2026 PLANADVISER Retirement Plan Adviser of the Year
Closing the Coverage Gap — MEPs/PEPs

Kevin Price

Advisor, Insight Financial Solutions, a GRP member firm

FINALIST

Business at a Glance

Total DC retirement plan assets under advisement $669M
Median plan size (assets) $16M
Number of plans advised 44
Total participants served 8,800
Primary client segment (micro/small/mid/large, nonprofit, public, etc.) We work in the micro to mid-market, generally, serving clients with 10 to 500 employees. Our clients are mostly small to midsize businesses and local nonprofits.
Firm structure (independent / RIA / broker-dealer / bank / insurance / part of larger advisory; if applicable, name parent) Independent, affiliated with GRP and LPL Financial
Geographic footprint (local, regional, national, multi-national) We operate between Denver and Salt Lake City with most of the plans we service in our local area of Western Colorado.

PLANADVISER: How has your retirement plan practice evolved over the past three to five years? What strategic decisions most changed your growth trajectory or client impact?

Price: Over the past several years, our retirement plan practice has become more intentional, structured and process‑driven. We invested in a repeatable service model for plan sponsors and a more disciplined participant engagement model, ensuring employers receive consistent fiduciary support, while employees benefit from practical education and personalized, one-to-one guidance.

We also strengthened our governance framework by clarifying roles, documenting decisions and standardizing reporting so that committees can run efficient meetings and demonstrate a prudent process. The biggest driver of client impact has been turning “best practices” into an operating system with clear agendas; data that lead to decisions; and follow‑through on participant‑facing actions between meetings.


PLANADVISER: What differentiates your team in a crowded advisory marketplace today?

Price: Our team stands out because we deliver a hands‑on operational partnership and meaningful participant support in a way small and mid‑market plan sponsors rarely experience. We translate complex fiduciary and investment issues into concise, sponsor‑ready insights that drive faster, more confident decisions.

Additionally, we operate as an extension of our clients’ internal teams to assist with managing workflows, coordinating with recordkeepers and proactively identifying risks and cost‑saving opportunities before they surface. In parallel, we provide personalized, one-to-one guidance to participants, helping them navigate retirement readiness, savings strategies and investment decisions with clarity and confidence.
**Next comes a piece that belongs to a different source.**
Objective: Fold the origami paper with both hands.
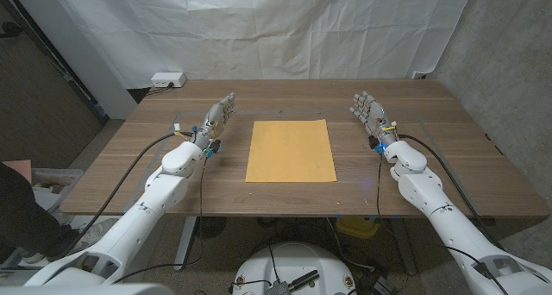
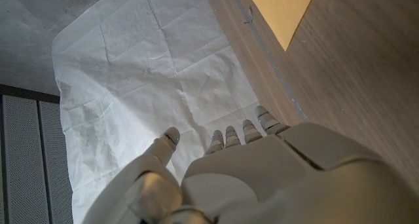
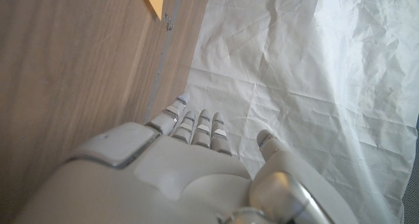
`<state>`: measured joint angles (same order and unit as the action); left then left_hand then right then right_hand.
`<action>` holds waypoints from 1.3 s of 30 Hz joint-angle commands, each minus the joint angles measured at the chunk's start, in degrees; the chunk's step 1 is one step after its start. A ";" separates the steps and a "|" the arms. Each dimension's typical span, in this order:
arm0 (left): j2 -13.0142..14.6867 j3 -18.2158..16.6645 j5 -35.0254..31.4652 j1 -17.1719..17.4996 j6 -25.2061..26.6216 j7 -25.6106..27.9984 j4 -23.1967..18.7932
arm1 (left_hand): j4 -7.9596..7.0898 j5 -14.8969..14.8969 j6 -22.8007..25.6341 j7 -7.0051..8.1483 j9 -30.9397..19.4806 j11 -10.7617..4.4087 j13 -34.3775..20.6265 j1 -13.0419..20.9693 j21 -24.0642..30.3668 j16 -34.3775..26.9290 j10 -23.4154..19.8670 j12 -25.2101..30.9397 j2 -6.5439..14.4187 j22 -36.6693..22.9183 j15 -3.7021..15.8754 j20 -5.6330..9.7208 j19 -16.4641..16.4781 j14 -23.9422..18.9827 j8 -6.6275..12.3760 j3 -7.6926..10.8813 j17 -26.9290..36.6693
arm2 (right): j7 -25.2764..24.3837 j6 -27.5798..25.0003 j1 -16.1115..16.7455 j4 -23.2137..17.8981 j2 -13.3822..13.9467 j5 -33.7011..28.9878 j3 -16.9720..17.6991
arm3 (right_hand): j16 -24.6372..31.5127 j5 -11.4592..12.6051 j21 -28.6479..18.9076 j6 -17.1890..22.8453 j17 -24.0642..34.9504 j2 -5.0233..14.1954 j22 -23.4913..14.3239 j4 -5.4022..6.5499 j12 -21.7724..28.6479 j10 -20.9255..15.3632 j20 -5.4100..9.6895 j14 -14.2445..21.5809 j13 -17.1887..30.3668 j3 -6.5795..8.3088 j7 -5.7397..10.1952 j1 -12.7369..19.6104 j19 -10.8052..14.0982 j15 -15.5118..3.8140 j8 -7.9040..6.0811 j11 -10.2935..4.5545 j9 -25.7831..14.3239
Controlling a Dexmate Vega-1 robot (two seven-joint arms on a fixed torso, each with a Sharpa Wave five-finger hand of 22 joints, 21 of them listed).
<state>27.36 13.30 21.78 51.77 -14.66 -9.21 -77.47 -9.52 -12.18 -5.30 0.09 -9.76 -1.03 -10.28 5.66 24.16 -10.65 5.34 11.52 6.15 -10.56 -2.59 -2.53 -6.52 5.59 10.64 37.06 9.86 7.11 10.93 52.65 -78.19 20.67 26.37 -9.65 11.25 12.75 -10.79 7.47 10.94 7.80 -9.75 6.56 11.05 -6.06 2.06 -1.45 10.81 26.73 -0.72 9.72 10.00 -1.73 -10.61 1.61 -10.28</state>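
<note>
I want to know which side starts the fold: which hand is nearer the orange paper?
Left, slightly. The left hand stands just off the left edge of the orange paper; the right hand stands a little farther off its right edge. Neither touches it.

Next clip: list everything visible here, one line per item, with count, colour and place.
origami paper: one, orange-yellow, flat at the table's middle, between the two robot hands.
wooden table: one, dark brown, across the head view.
white sheet: one, creased, hung behind the table.
power strip: one, white, at the table's far left corner.
person: one, dark clothing, at the left edge.
left robot hand: one, white-grey, left of the paper, holding nothing.
right robot hand: one, white-grey, right of the paper, holding nothing.
</note>
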 commanded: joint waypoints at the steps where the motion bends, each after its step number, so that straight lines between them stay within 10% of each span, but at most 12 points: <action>1: 2.88 -0.90 -8.19 1.79 0.00 -1.79 -3.11 | 0.14 -0.02 0.80 0.15 -0.26 -0.06 -0.14 0.06 0.48 -0.53 -0.98 0.68 3.77 -0.28 -0.43 -1.39 0.82 -1.12 0.51 0.58 0.09 | 0.98 -0.94 1.83 -1.97 -1.92 -2.20 2.42 | 0.31 0.30 -0.35 0.45 0.19 2.15 -0.08 -0.23 0.39 -0.47 2.53 -0.24 0.12 0.43 0.05 0.71 0.21 -1.38 -0.29 0.21 -0.22; 39: 11.40 3.97 -28.11 -0.21 -7.20 -5.70 -5.63 | 0.26 0.10 4.06 0.80 -0.25 -0.96 -0.17 -0.06 -0.07 -0.18 -3.42 0.90 3.74 -0.28 1.07 1.34 0.73 -2.06 0.69 1.26 0.07 | -0.17 -0.56 4.74 -4.23 -3.48 -3.08 4.10 | 0.31 0.26 -0.39 0.45 0.22 2.17 -0.08 -0.29 0.38 -0.65 2.50 -0.24 0.12 0.35 0.07 0.78 0.30 -1.27 -0.27 0.24 -0.24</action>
<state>36.82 15.24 -0.56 53.40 -19.41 -13.52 -83.38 -9.41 -12.18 -1.52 1.03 -9.75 -1.94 -10.27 5.66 24.15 -10.65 2.17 11.91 6.14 -10.54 -1.92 -1.43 -5.54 3.38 11.07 37.97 9.87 7.18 9.95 56.90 -82.32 17.45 23.29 -5.99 11.24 12.74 -10.78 7.47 11.07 8.03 -9.74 6.32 11.05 -6.37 2.05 -1.44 10.80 26.96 -0.72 9.94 9.99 -1.73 -10.61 1.92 -10.27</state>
We also provide every plan with a custom retirement plan resource portal (Venrollment) that serves as a central hub for plan-related information, educational content, key forms and contacts, benefit details and tools participants use to take action. This resource allows employees to quickly find answers and stay engaged with their retirement plan benefit.


PLANADVISER: Why should advisers play a leadership role in expanding retirement coverage through MEPs and PEPs? What is at stake for employers and workers?

Price: MEPs and PEPs remove real barriers like time constraints, perceived complexity and uncertainty about fiduciary responsibilities that can overwhelm smaller employers. Advisers are uniquely positioned to lead because we can translate the rules into practical decisions, help employers compare single‑employer versus pooled solutions, and set realistic expectations for governance and cost.

For employers, what’s at stake is their ability to recruit and retain talent while offering a benefit that fits their administrative bandwidth. For workers, it’s access to an easy way to save, the potential for employer contributions and a structure that supports staying invested over time.

Pooled arrangements can also improve outcomes by standardizing plan design and participant communications across adopting employers, allowing advisers to focus on participant outcomes while ensuring the sponsor’s processes remain prudent and well‑documented.


PLANADVISER: How does your MEP/PEP service model differ operationally and strategically from single‑employer plans?

Price: Operationally, pooled plans require tighter coordination across parties and a stronger emphasis on standardization. Our role shifts toward upfront fit analysis and onboarding discipline, educating adopting employers on what is centralized versus what remains their responsibility, and creating a consistent cadence for reporting and participant communication across the group.

Strategically, we view MEPs and PEPs as a way to ease administrative burdens and reduce costs for smaller employers, while maintaining a prudent governance process. The advisory focus becomes less about building a unique one‑off plan and more about delivering repeatable outcomes at scale with streamlined implementation, clear sponsor touchpoints and participant engagement that are consistent across adopting employers.